The company then proceeded to expand the product line to 8 apps and began positioning itself as a “family development assistant.” The other apps are the period calendar Clover, Water Tracker, Baby Names (helps choose a name), and Breath of Siberia: Sleep and Meditation.

The result was an ecosystem of products designed for long-term use. After all, each app logically leads to the next:

For a narrow niche it makes perfect sense to expand the audience through linked themes, and Wachanga does exactly this. For example, the pregnancy app was augmented with a contraction timer, meaning that the primary keyword “pregnancy calendar” was augmented with the powerful keyword “contraction timer.” This keyword attracts new users who only need a contraction timer for one or two days. Afterward, however, they may move on to the newborn care app.

Focusing on actual needs, not invented ones

One particularity of the company is that the folks there create products that are not hypothetical, but spring from actual user needs. First these needs are studied, and then a product or specific feature is created.

Wachanga CEO Maxim Kolpakov was given considerable insight by his own wife. Why have a breastfeeding app, one might wonder? All you need to feed a baby is a breast or a bottle, right? But with his own wife Maxim saw that there are real challenges: a baby must be fed many times a day, and it’s easy to lose track of which breast was offered last and when exactly (breastfeeding mothers will understand why this matters).

Nearly all the team members have children, so the real needs of parents were easy to discover in their own families. These needs were then verified via customer development, by polling the target audience, which we will describe below.

“We don’t use marketing tricks like inventing consumer needs. We work from the actual needs of our users, so we can say with certainty that all our apps are successful.”

Sergey Dergachev, Wachanga product manager

The Wachanga app already has over 4,000 tasks designed to facilitate a child’s well-rounded development up to age 8. Interestingly, in addition to tasks related to various holidays, the app provides responses to urgent needs. For example, during the coronavirus pandemic Wachanga created a series of tasks that teach adults how to get along with their children while sharing a space 24/7, keeping their sanity while organizing interesting activities. A separate series of pictures helps explain to the child why the coronavirus has caused so many changes and limitations in our daily lives.

Growth model: covering as many markets as possible

We’ve already said that to succeed in a narrow niche it is critical to expand your audience. Aside from including related themes and creating product lines, breaking into foreign markets is a major means of increasing audience size.

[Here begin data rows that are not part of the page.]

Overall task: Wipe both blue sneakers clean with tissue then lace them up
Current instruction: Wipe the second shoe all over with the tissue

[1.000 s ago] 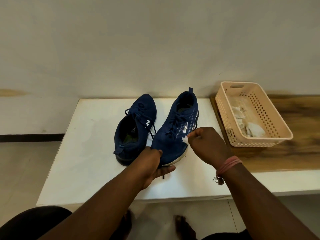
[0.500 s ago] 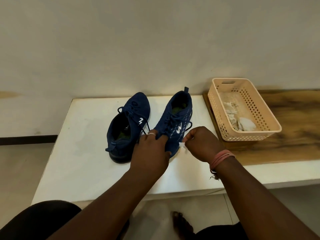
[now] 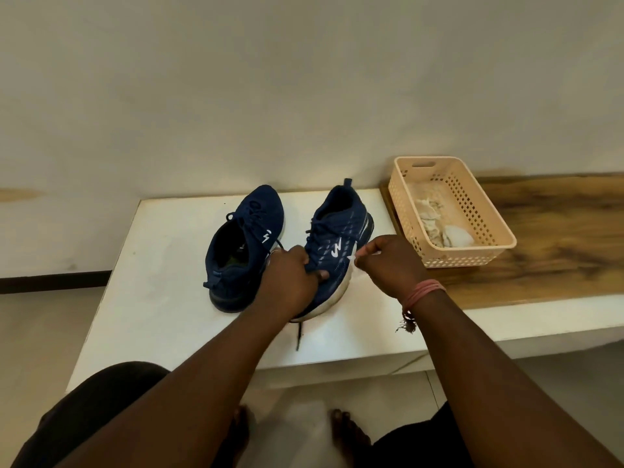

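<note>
left hand [image 3: 290,278] grips the right sneaker [image 3: 332,251] (tilted); right hand [image 3: 388,261] pinches tissue [image 3: 353,258]; wiping well likely means steadying the shoe.

Left hand [image 3: 293,278]: a second ago we see it low at the toe of the right-hand sneaker [image 3: 332,251], thumb out on the table; now it grips the shoe's front upper.
Right-hand sneaker: now tipped, white sole edge showing.
Right hand [image 3: 388,265]: tissue [image 3: 354,257] shifts from the shoe's side logo to its sole edge.
</note>
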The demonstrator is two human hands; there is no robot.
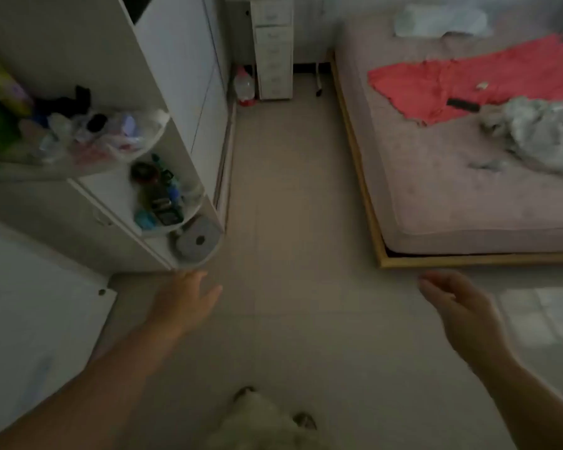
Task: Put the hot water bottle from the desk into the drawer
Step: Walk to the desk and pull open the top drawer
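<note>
I see no hot water bottle and no desk in this dim, blurred view. A tall white drawer unit (272, 47) with several drawers stands against the far wall, all drawers shut. My left hand (186, 297) reaches forward over the floor just below the corner shelves, fingers apart and holding nothing. My right hand (452, 300) is stretched out near the bed's front corner, fingers loosely spread and also holding nothing.
White wardrobe with rounded corner shelves (163, 203) full of small items stands at left. A low bed (468, 157) with a red cloth and grey clothes fills the right. A plastic jug (244, 87) sits by the drawer unit. Tiled floor (290, 206) runs between them.
</note>
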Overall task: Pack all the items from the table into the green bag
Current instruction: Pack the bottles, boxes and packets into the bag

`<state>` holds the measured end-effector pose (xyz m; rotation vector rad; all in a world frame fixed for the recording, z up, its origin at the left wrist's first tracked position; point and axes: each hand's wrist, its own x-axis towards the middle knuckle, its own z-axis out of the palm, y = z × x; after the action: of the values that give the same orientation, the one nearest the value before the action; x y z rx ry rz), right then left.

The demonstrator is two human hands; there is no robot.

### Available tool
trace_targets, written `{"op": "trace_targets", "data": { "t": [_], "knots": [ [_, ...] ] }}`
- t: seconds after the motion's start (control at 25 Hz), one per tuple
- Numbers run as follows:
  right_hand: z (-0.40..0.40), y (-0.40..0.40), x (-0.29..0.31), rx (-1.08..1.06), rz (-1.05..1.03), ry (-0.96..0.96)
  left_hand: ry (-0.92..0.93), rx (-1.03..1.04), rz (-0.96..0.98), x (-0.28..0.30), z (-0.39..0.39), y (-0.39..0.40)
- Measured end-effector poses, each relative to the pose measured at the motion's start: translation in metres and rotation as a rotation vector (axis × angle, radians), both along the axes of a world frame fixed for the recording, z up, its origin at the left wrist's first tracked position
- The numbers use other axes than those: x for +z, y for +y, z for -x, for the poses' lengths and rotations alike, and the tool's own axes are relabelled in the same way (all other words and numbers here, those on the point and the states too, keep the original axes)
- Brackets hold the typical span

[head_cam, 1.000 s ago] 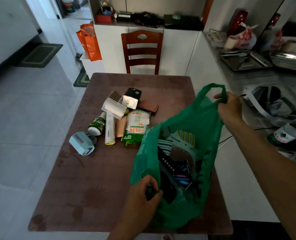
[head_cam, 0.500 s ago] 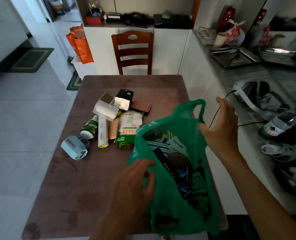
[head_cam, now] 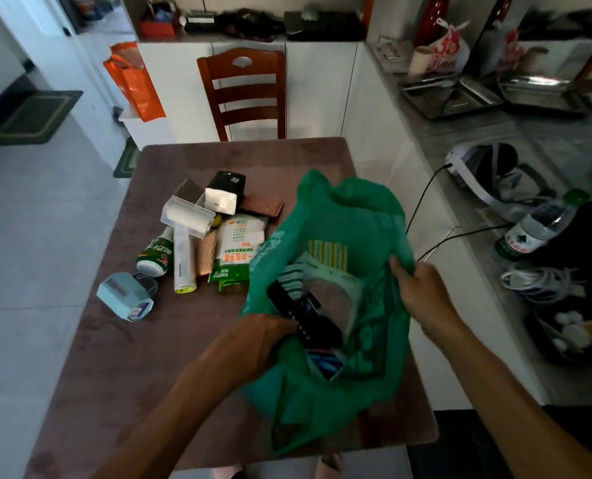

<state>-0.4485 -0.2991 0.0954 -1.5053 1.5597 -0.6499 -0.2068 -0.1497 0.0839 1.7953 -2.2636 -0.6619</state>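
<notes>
The green bag [head_cam: 353, 216] stands open on the right half of the brown table [head_cam: 121, 368], with a black flat item and striped packets inside. My left hand [head_cam: 256, 340] grips the bag's near left rim. My right hand [head_cam: 422, 288] pinches the right rim. Left of the bag lies a pile: a white and green packet [head_cam: 239, 243], a green bottle [head_cam: 154, 254], a white tube [head_cam: 183, 261], a light blue box [head_cam: 125, 295], a clear case [head_cam: 187, 216], a black box [head_cam: 227, 183] and brown wafer-like packs [head_cam: 263, 203].
A wooden chair [head_cam: 246, 95] stands at the table's far end, with an orange bag [head_cam: 132, 81] to its left. A counter on the right carries a water bottle [head_cam: 536, 226], cables, a headset and metal trays.
My right hand let go of the raised bag handle and came down to grip the right rim. The bag sank and widened. My left hand shifted along the near rim.
</notes>
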Motion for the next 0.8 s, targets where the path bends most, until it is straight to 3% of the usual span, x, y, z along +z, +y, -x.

There are many markets around the world with a serious lack of good products: you just have to watch your chance and fill the need.

Half of Wachanga’s apps are translated into dozens of languages. The company offers the period calendar Clover in 52 languages, Babycare in 33, Pregnancy in 26, and Water Tracker in 23.

The pregnancy app is in the top 100 in 84 countries (App Store, Medicine category). Often it is in the top 10 in countries such as Portugal, Belgium, Ireland, Israel, and Austria. The ratings change daily, and in this category Wachanga has to compete against pharmaceutical services with deep pockets. On Google Play the app is in the top 10 for 19 countries, including Sweden, Brazil, and Portugal (for the Parenting category), and it is frequently in the top 5 for France, Italy, Turkey, and Hungary.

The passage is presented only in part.